--- SUPPLIED MATERIAL Enclosed Below ---

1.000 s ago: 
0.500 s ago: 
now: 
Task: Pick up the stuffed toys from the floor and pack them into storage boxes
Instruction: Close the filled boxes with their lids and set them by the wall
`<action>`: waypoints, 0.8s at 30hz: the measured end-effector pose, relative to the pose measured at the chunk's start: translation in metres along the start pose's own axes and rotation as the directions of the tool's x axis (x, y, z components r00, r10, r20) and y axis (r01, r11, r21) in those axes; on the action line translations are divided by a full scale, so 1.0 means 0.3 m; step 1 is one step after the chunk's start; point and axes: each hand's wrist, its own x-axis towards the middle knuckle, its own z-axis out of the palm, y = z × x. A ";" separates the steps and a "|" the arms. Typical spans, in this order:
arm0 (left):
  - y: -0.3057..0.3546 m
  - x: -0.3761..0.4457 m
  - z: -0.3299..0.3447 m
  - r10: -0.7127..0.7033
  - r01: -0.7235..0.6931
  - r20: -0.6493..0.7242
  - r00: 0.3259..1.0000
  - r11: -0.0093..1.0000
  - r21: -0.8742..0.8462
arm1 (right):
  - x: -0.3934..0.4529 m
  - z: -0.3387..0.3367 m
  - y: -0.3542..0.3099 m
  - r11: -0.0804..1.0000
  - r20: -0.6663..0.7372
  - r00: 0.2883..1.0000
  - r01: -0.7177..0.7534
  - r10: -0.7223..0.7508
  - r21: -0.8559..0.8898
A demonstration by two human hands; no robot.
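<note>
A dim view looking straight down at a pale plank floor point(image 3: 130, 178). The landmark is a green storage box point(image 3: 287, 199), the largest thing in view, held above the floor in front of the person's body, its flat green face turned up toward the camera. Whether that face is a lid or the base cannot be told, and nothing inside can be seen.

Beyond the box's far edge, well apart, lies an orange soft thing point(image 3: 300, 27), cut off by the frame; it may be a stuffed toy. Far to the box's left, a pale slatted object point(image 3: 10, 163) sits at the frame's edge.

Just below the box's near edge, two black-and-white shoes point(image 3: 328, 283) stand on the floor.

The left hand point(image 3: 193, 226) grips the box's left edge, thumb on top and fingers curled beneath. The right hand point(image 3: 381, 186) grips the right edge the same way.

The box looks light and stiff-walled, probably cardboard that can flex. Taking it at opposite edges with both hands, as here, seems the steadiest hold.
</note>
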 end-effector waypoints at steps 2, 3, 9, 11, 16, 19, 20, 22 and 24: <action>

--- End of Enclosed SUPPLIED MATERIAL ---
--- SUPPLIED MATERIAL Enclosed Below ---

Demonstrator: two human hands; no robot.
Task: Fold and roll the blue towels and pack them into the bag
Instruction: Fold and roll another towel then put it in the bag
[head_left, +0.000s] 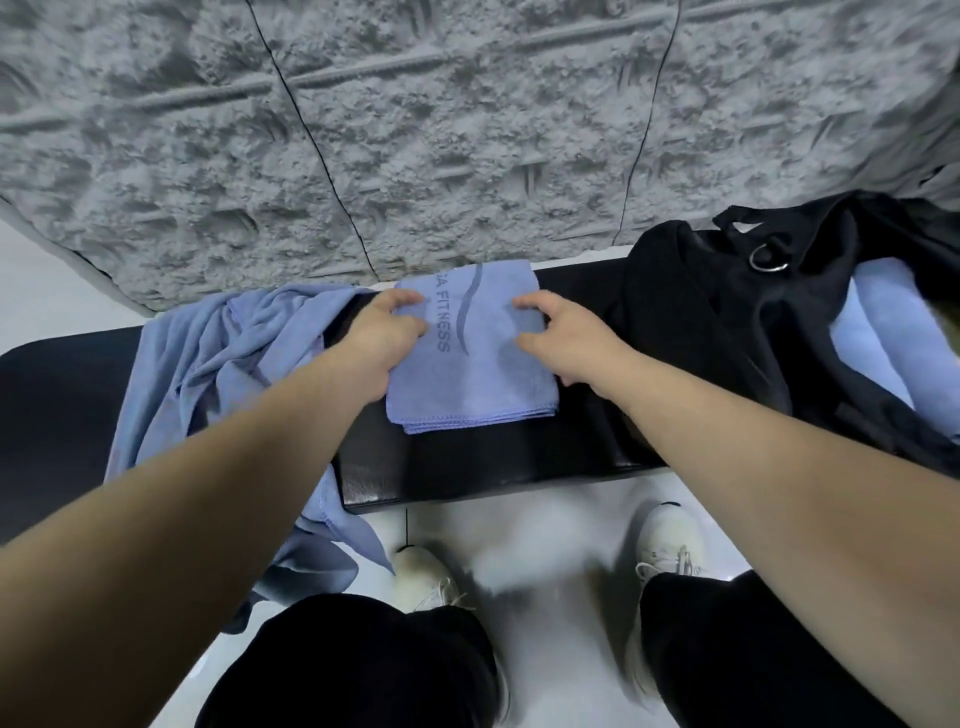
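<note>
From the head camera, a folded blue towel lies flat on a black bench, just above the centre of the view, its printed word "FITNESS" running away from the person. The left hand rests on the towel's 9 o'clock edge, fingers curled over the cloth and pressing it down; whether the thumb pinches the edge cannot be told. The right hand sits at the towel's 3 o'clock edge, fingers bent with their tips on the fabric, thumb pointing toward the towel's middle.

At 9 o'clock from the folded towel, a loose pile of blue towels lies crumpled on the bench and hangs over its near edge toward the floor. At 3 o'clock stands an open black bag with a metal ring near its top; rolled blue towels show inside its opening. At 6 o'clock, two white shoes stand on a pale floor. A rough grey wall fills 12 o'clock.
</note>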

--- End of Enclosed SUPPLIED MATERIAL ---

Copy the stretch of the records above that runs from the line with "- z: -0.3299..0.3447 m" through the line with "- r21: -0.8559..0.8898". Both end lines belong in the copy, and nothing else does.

### ANSWER BOX
  - z: -0.3299..0.3447 m
  - r10: -0.7127..0.7033
  - r01: -0.7235..0.6931
  - r20: -0.6493..0.7242
  - r00: 0.3259..1.0000
  - r11: -0.0093..1.0000
  - r21: -0.8742..0.8462
arm1 (right):
  - x: -0.3934..0.4529 m
  - z: -0.3387..0.3367 m
  - y: -0.3542..0.3099 m
  - r11: -0.0804..1.0000
  - r20: -0.6663..0.7372
  - r00: 0.2883..1.0000
  - r01: -0.7177..0.7534
  - r10: -0.7223..0.7508
  - r21: -0.8559..0.8898

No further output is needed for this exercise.